Aim of the task —
Transcribe the records from the line containing "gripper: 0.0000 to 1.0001" onward, up to and including the final line, exactly and without anything else.

Record set —
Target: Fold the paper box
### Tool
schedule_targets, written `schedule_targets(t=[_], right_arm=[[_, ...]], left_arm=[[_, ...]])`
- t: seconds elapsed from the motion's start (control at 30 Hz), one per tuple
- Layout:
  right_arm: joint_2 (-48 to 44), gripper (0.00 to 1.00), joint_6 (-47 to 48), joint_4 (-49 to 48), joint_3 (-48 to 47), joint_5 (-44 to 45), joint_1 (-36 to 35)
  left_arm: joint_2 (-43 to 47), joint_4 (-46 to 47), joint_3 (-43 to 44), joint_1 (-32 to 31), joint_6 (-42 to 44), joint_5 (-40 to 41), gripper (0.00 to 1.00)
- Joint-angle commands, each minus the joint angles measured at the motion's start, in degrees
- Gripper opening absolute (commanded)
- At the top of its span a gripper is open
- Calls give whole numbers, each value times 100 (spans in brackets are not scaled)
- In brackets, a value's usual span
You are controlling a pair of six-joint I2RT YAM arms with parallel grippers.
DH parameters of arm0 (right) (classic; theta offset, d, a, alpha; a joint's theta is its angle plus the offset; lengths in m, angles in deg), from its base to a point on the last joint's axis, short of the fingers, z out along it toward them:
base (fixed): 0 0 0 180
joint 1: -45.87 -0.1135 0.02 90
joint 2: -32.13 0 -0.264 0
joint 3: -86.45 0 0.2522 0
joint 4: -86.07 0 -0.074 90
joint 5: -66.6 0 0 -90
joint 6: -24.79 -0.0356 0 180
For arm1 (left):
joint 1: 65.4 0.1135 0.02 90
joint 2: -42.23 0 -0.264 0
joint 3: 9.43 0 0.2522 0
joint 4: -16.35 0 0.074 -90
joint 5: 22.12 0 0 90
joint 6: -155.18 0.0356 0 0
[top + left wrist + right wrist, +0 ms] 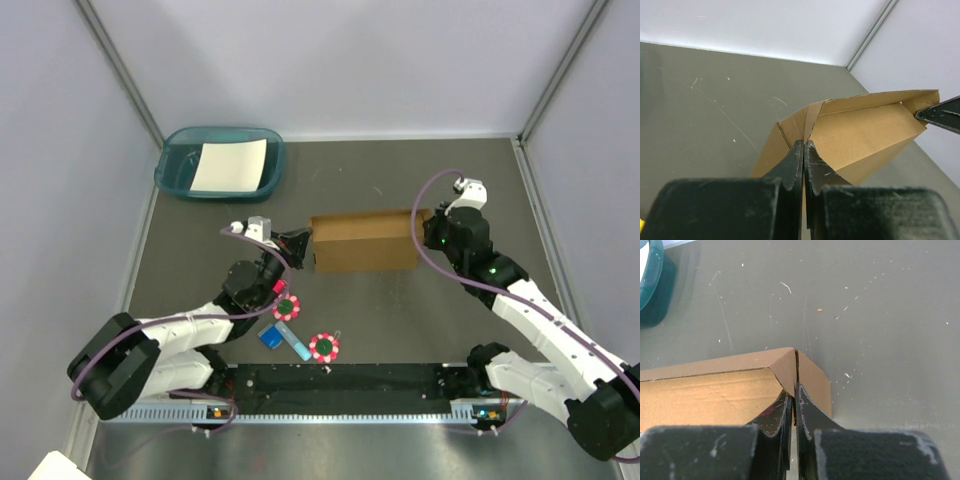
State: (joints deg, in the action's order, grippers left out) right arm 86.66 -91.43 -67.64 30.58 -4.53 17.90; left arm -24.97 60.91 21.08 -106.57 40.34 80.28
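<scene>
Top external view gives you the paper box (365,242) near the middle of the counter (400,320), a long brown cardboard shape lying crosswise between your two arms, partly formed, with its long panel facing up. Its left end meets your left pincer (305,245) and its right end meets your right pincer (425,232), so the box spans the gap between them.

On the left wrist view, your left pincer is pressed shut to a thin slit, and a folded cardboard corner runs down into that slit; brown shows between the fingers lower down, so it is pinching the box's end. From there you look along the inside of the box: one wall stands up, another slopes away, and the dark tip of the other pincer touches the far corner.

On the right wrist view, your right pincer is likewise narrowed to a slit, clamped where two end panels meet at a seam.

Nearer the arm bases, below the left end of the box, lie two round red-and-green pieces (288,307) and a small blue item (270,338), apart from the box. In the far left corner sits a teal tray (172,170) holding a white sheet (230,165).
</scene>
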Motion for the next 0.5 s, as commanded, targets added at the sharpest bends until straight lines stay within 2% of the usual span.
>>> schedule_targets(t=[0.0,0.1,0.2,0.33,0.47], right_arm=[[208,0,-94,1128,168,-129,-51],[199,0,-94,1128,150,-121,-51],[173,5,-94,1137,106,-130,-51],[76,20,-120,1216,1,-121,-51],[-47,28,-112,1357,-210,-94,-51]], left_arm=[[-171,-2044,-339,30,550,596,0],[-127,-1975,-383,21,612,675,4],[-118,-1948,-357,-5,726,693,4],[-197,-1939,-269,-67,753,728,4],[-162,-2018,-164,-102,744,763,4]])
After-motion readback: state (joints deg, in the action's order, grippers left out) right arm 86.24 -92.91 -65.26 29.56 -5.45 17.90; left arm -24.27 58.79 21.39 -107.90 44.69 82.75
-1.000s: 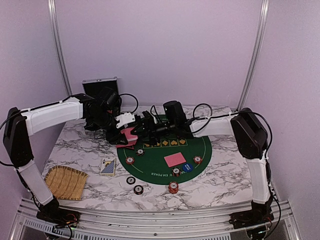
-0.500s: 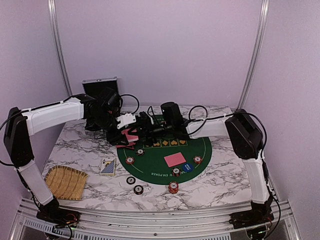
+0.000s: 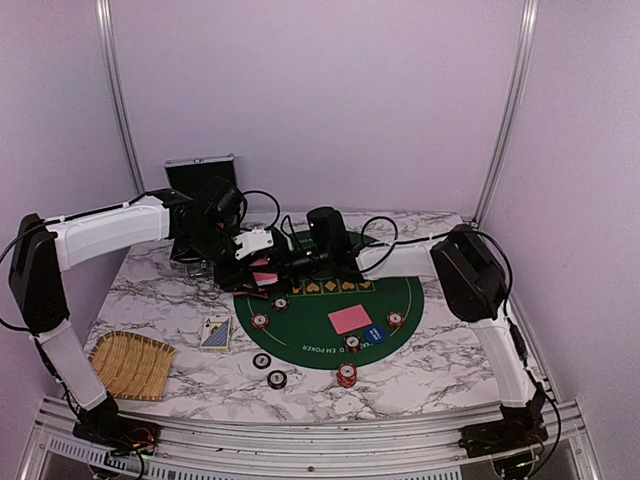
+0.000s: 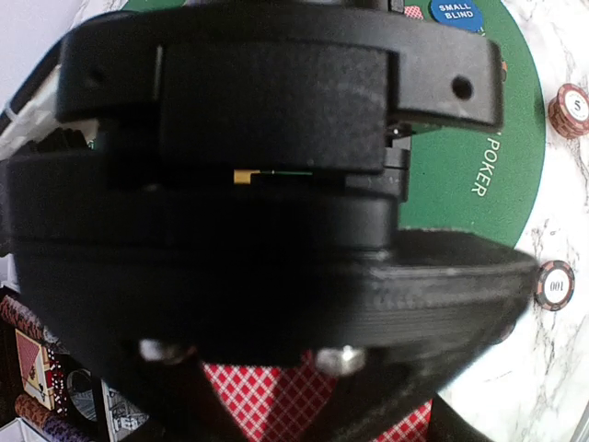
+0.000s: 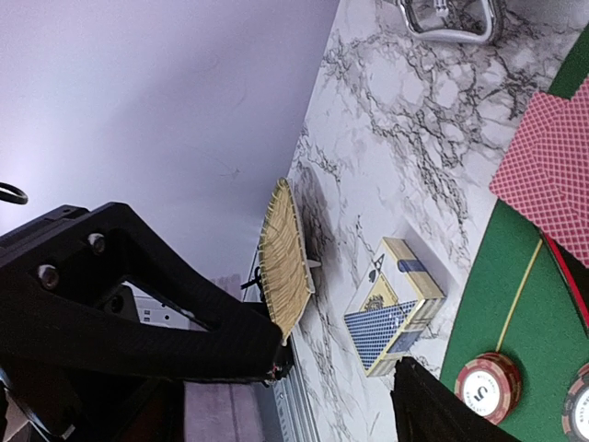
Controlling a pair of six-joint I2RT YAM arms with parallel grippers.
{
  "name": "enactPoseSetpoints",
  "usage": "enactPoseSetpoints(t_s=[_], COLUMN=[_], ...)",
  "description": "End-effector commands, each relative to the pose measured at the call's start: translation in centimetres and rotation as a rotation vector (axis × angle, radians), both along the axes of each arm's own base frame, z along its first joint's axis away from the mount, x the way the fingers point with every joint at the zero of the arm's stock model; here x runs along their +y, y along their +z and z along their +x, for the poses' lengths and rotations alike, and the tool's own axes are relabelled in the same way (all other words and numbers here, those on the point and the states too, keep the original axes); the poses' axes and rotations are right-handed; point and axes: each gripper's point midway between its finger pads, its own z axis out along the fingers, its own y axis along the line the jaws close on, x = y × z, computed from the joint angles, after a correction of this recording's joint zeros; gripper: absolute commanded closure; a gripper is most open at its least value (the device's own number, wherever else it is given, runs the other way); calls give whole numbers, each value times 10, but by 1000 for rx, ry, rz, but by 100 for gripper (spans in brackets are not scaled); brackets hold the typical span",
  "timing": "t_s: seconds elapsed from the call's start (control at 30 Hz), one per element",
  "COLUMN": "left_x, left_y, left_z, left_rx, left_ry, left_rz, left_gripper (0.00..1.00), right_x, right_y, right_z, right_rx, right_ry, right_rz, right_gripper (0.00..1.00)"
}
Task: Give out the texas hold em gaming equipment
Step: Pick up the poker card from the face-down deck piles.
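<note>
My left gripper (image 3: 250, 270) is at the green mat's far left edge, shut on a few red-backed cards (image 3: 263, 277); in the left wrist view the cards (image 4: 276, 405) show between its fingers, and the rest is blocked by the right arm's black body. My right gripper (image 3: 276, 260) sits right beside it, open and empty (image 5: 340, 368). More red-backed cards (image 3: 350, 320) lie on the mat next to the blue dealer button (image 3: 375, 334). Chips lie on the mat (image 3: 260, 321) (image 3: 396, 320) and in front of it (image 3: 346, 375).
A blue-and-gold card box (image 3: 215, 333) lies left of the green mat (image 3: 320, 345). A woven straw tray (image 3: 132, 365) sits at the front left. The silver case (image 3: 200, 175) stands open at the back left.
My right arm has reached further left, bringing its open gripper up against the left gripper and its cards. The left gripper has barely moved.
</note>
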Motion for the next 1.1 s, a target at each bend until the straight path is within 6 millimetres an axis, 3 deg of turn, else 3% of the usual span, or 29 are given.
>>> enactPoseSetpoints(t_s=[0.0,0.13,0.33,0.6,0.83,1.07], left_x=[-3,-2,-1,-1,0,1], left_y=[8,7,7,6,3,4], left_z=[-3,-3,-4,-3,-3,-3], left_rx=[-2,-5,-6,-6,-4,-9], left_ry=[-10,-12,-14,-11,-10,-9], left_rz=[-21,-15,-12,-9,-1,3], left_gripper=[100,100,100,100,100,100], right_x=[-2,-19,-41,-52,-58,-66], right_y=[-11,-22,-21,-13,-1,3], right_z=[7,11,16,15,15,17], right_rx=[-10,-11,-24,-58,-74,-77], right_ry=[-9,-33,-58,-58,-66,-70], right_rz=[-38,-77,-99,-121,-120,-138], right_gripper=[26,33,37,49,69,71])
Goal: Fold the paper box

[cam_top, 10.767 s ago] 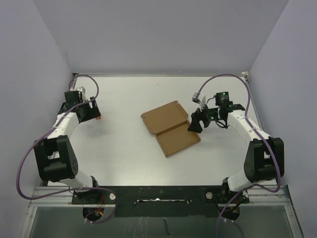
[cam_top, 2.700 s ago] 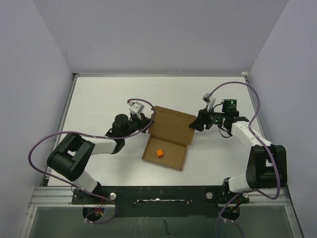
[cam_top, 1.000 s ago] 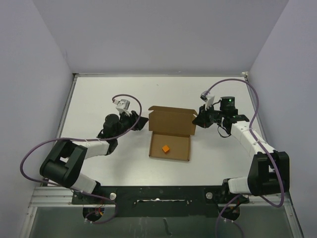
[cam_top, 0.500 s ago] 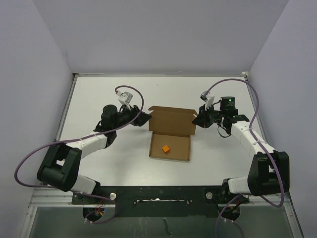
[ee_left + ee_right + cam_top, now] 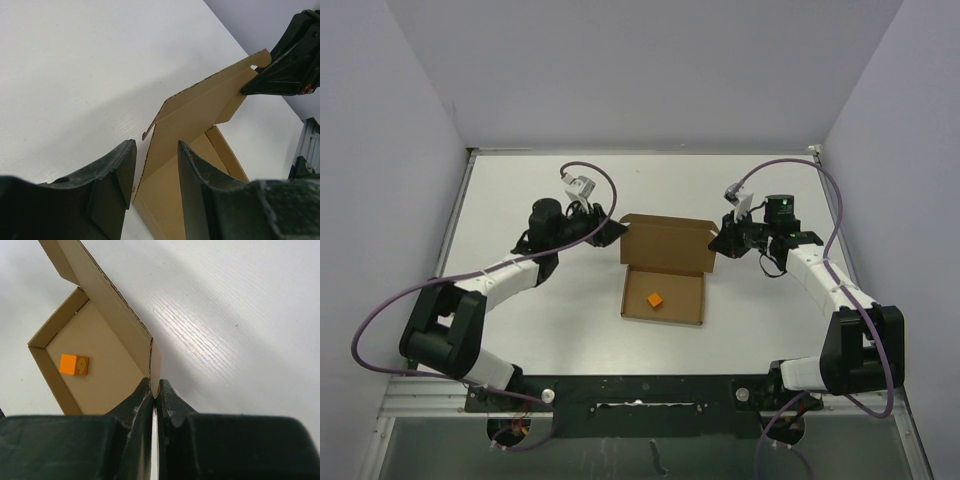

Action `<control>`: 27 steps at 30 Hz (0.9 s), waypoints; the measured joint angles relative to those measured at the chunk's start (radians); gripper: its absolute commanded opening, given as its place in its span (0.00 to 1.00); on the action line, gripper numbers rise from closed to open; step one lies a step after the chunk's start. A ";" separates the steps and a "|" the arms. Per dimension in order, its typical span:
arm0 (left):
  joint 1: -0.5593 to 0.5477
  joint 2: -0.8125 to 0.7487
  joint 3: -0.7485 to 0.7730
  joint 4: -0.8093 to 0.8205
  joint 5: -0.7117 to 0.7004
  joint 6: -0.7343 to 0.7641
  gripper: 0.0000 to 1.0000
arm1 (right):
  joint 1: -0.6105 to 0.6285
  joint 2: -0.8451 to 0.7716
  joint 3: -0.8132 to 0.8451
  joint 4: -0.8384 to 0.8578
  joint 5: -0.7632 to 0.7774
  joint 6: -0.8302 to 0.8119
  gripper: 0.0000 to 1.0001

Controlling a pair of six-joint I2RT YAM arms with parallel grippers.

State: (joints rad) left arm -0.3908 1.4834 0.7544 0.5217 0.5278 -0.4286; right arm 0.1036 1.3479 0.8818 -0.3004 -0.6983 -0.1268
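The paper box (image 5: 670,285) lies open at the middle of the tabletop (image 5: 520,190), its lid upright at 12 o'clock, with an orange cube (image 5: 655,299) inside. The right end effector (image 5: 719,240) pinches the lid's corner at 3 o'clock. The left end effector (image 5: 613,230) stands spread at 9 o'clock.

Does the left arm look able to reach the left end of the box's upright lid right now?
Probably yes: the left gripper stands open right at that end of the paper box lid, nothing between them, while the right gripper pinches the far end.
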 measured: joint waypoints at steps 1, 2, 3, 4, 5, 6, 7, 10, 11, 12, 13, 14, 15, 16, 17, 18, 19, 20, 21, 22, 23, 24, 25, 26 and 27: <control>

Task solution —
  gripper: 0.0000 to 1.0001

Controlling a pair of six-joint I2RT YAM arms with parallel grippers.

State: (joints rad) left arm -0.3908 1.4834 0.7544 0.5217 0.5278 -0.4286; right arm 0.1036 1.3479 0.8818 -0.3004 -0.6983 -0.1268
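The paper box (image 5: 670,285) lies open at the middle of the tabletop (image 5: 520,190), its lid upright at 12 o'clock, with an orange cube (image 5: 655,299) inside. The right end effector (image 5: 719,240) pinches the lid's corner at 3 o'clock. The left end effector (image 5: 613,230) stands spread at 9 o'clock.

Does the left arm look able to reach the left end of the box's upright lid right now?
Probably yes: the left gripper stands open right at that end of the paper box lid, nothing between them, while the right gripper pinches the far end.
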 measured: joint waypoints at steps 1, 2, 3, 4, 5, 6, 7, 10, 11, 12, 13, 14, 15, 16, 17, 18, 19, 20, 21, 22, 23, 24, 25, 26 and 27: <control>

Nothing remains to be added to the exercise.